Output the entries exactly. Start at the first line, finish with the line containing "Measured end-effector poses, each", and omit the pictures.

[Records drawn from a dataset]
━━━━━━━━━━━━━━━━

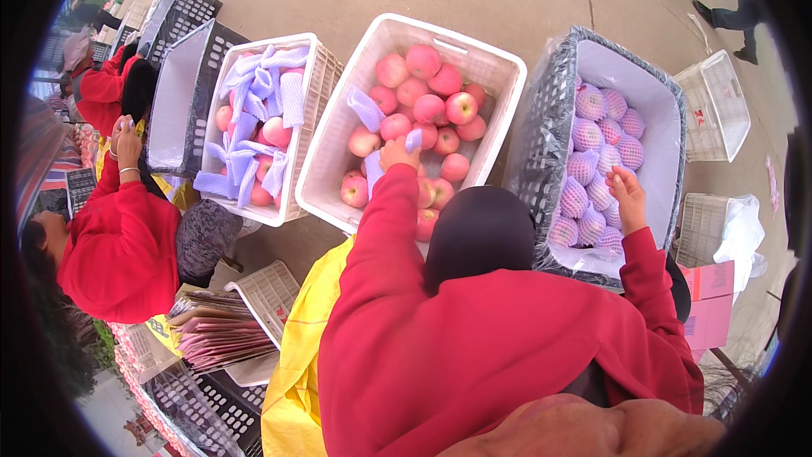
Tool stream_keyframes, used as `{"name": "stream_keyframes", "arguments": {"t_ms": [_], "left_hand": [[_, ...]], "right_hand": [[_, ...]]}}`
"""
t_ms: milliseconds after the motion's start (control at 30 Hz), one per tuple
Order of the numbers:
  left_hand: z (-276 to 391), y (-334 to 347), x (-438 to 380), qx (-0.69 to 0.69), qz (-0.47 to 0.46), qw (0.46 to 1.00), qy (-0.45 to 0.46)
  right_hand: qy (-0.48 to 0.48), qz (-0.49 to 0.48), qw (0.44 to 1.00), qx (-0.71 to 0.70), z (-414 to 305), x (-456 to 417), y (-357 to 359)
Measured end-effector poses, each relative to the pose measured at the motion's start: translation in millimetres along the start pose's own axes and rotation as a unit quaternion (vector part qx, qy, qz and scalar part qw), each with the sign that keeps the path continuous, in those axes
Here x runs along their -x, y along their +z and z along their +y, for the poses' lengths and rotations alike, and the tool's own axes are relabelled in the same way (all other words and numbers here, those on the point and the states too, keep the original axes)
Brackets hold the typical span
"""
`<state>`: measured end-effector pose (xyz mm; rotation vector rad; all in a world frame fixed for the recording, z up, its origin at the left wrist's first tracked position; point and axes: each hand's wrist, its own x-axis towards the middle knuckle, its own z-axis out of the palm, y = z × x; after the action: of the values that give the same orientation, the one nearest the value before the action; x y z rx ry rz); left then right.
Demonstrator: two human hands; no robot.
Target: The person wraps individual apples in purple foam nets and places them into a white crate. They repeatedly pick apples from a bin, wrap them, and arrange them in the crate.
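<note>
My left hand (399,153) reaches into a white plastic crate (507,108) of loose red apples (429,108). A purple foam net sleeve (413,140) shows at its fingers; whether it grips an apple too I cannot tell. Another foam sleeve (365,109) lies on the apples, and one is partly under the hand. My right hand (627,197) is over the right side of a black crate (684,120) with a white liner, fingers slightly bent and nothing seen in them. Apples in foam nets (587,134) fill much of that crate, left of the hand.
Left stands a white crate (309,57) of apples and foam sleeves, then a lined black crate (203,44). A co-worker in red (120,254) sits beside them. Yellow sacking (298,355) lies at my left, white crates (713,105) at right. Another person's legs (736,18) show upper right.
</note>
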<state>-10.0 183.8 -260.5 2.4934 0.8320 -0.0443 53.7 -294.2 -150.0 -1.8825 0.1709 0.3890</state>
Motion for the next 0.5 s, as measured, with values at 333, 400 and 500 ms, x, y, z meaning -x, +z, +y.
{"name": "stream_keyframes", "arguments": {"t_ms": [333, 400, 500], "left_hand": [[173, -187, 142, 0.471, 0.029, 0.793, 0.384], [175, -205, 164, 0.515, -0.039, 0.78, 0.353], [173, -205, 193, 0.616, -0.211, 0.707, 0.277]], "right_hand": [[-0.239, -0.373, 0.891, -0.095, -234, 75, 132], [-0.27, -0.4, 0.873, -0.062, -247, 91, 119], [-0.333, -0.348, 0.877, -0.002, -239, 107, 101]]}}
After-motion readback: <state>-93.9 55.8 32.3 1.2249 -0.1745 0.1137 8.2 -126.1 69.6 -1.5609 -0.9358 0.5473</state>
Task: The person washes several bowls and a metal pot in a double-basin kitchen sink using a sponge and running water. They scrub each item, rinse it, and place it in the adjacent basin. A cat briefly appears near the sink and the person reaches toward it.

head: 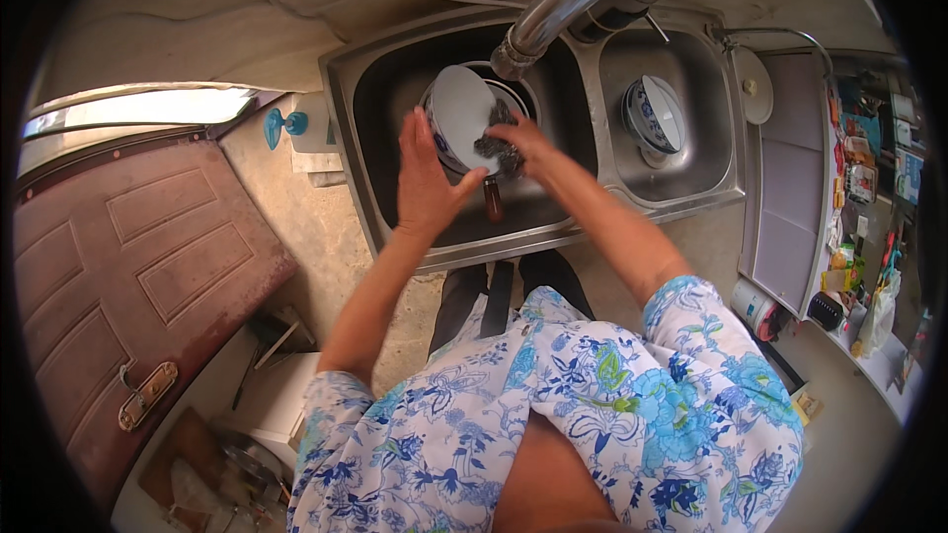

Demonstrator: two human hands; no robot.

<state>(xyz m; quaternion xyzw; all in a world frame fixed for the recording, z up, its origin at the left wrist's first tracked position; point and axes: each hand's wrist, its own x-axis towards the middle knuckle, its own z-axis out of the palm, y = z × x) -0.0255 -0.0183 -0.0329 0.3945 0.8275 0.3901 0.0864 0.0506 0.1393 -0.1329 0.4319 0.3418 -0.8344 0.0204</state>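
Observation:
My left hand grips the near left rim of a white bowl with a blue pattern outside, tilted over the left sink basin. In my right hand is a dark metal scouring pad, held against the bowl's right side. Beneath the bowl, partly hidden, are a white dish and a dark-rimmed round vessel in the basin. A reddish-brown handle sticks out below them. Blue-and-white bowls lie tilted together in the right basin.
A chrome faucet arches over the double sink's divider. A round white lid stands at the sink's right edge. Left of the sink is a pump bottle with a blue top. A brown panelled door stands at the left, cluttered shelves at the right.

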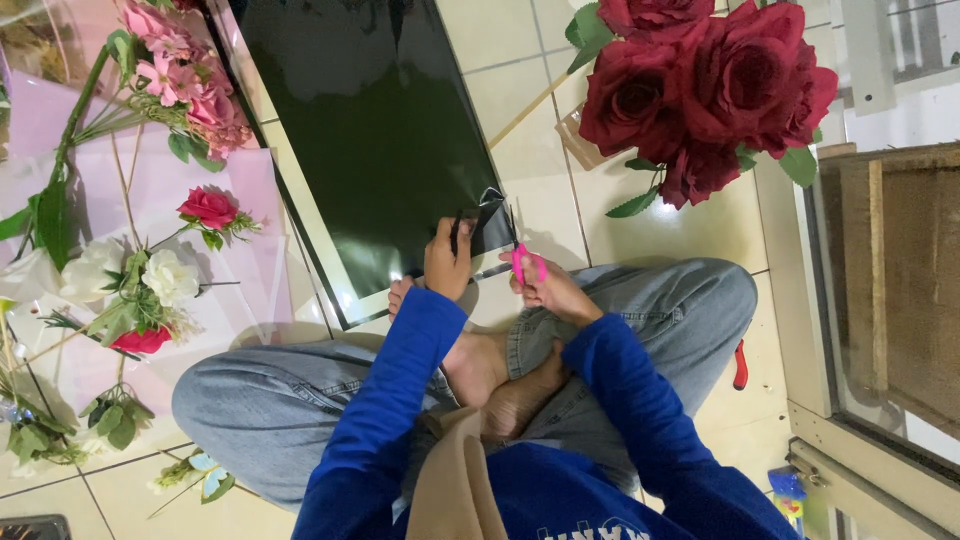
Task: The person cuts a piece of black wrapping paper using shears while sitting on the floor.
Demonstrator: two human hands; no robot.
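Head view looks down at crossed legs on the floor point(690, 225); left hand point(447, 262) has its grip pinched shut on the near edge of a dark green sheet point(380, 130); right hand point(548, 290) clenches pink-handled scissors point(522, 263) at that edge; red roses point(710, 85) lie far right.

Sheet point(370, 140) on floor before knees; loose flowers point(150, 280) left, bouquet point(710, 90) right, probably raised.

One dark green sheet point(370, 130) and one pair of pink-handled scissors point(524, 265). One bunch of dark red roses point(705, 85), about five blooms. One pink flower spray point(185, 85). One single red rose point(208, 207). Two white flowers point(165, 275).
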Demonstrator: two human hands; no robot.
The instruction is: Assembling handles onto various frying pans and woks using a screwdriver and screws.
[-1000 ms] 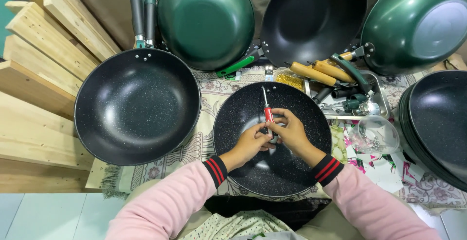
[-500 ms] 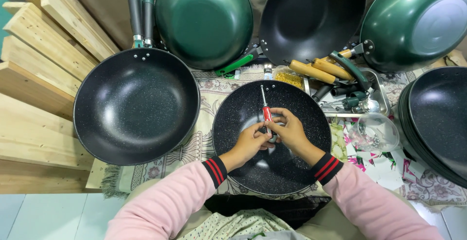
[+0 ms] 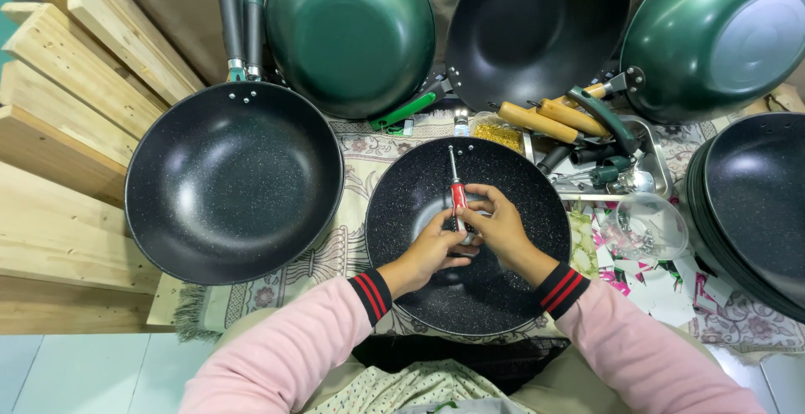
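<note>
Screwdriver, red handle, shaft pointing away from the person, held over the middle of the small black pan. Right hand clamped on the handle, fingers curled round it. Left hand closed against the handle's lower end, touching the right hand; what its fingertips pinch, cannot tell. The pan sits on a patterned cloth right in front of the person. Bigger black pan just left of it, two grey handles up. Green wok and black wok behind. Second green wok far right, stacked black pans below it. Wooden handles and a clear bowl to the right. Wood planks left.
</note>
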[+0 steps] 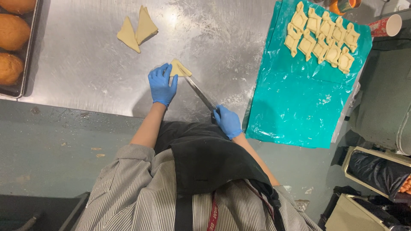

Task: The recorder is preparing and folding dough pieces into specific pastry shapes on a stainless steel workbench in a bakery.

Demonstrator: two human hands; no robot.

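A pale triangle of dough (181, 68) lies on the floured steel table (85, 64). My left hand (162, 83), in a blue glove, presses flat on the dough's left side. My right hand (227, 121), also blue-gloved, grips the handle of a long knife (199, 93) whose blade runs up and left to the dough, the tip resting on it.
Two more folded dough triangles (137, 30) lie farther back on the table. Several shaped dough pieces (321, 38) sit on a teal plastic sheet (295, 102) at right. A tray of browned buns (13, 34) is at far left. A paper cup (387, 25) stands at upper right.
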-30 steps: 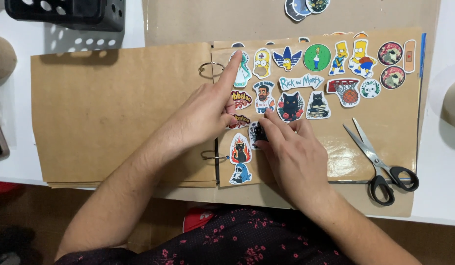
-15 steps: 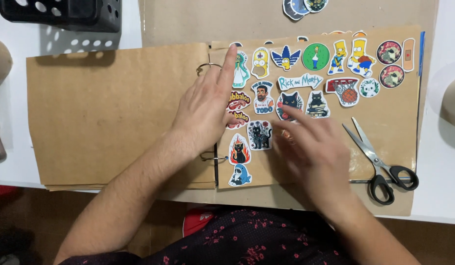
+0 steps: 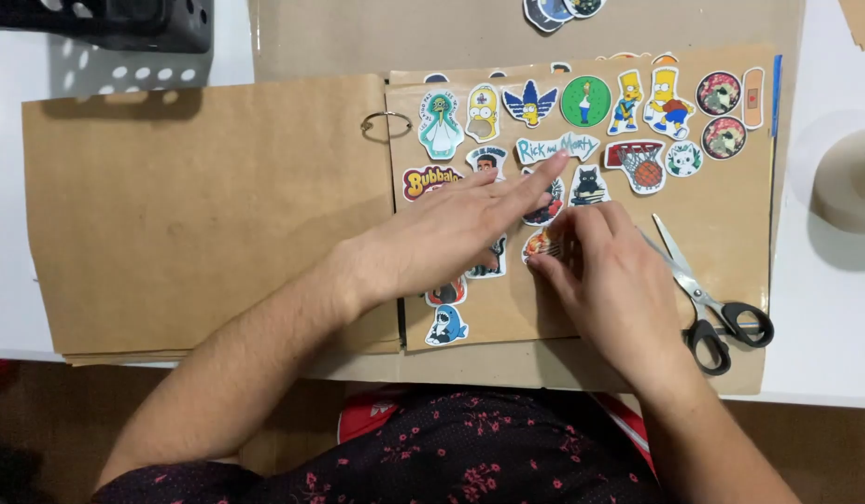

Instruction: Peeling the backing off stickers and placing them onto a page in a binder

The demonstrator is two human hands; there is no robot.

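Scissors [image 3: 708,289] crowd right hand [image 3: 610,280]; left page [image 3: 189,215] open.

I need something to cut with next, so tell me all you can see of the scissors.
The scissors lie flat on the brown paper page, right of the right hand. Silvery metal blades, slightly parted, point up-left toward the stickers; black plastic loop handles sit near the page's lower right corner. The hand lies close beside them without gripping them.

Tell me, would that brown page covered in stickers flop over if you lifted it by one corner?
Probably it would bend rather than stay flat: the brown page looks like thin kraft paper, held only by a metal ring. It seems light, so a push might slide it unless the left hand presses it down. The scissors lying on it add some weight.
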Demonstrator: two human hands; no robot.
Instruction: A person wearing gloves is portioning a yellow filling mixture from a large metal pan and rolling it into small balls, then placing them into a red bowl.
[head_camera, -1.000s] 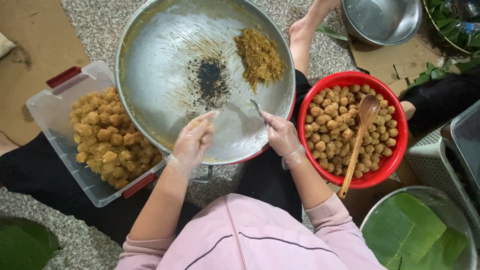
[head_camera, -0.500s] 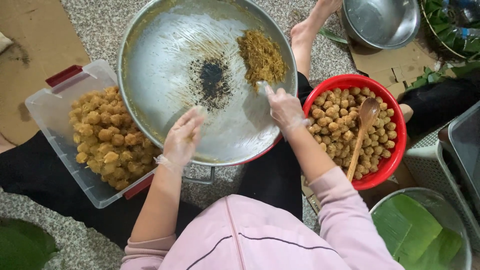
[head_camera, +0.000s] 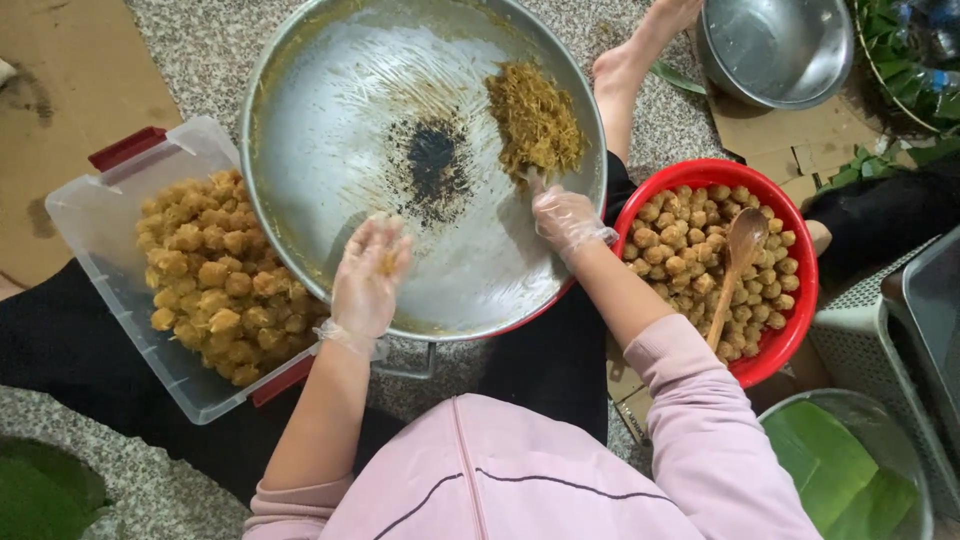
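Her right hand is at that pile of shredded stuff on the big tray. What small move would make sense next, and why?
Probably pinch a little off the shredded golden pile: the gloved right hand has its fingertips at its lower edge, while the left hand lies palm up over the metal tray, seemingly cupping a small ball.

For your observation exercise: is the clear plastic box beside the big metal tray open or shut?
Open. The clear plastic box has no lid on it; its heap of golden-brown balls lies uncovered, rising above the rim.
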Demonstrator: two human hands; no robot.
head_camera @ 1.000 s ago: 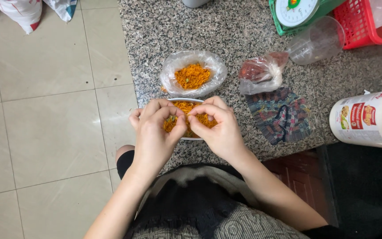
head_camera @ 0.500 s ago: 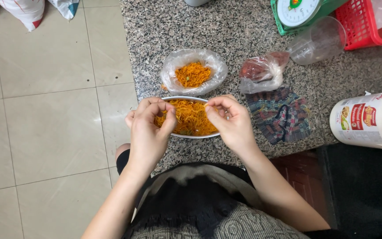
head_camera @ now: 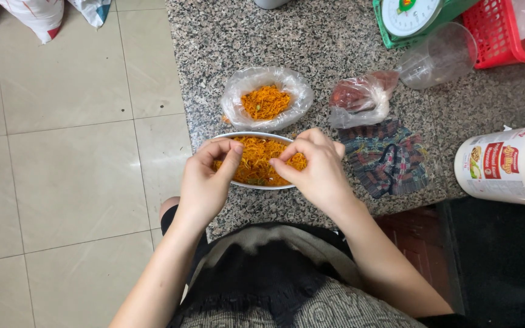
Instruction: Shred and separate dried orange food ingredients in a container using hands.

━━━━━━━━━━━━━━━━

EXPECTED OUTPUT =>
Tool stream_keyframes, used as `{"name": "stream_keyframes", "arguments": {"t_ms": [_], "left_hand": [[_, ...]], "right_hand": [[_, ...]]}}`
"""
t_ms: milliseconds after the motion's start (control at 30 Hz), one per tuple
Order of the numbers:
  left_hand: z (-276 to 391), y (-334 to 347), x (-438 to 380), qx (-0.69 to 0.69), qz (-0.47 to 0.46), qw (0.46 to 1.00), qy (-0.45 to 0.46)
  right_hand: qy (-0.48 to 0.48), qz (-0.49 to 0.48), qw (0.44 to 1.00), qx (-0.71 to 0.70), z (-414 to 305), x (-456 to 417), y (-357 to 359)
Measured end-effector poses, each relative to the pose measured at the motion's start: translation in millimetres along the start pose's own axes and rotation as a unit quaternion (vector part qx, qy, qz and scalar part qw), each with the sign that keeps the path continuous, in those axes

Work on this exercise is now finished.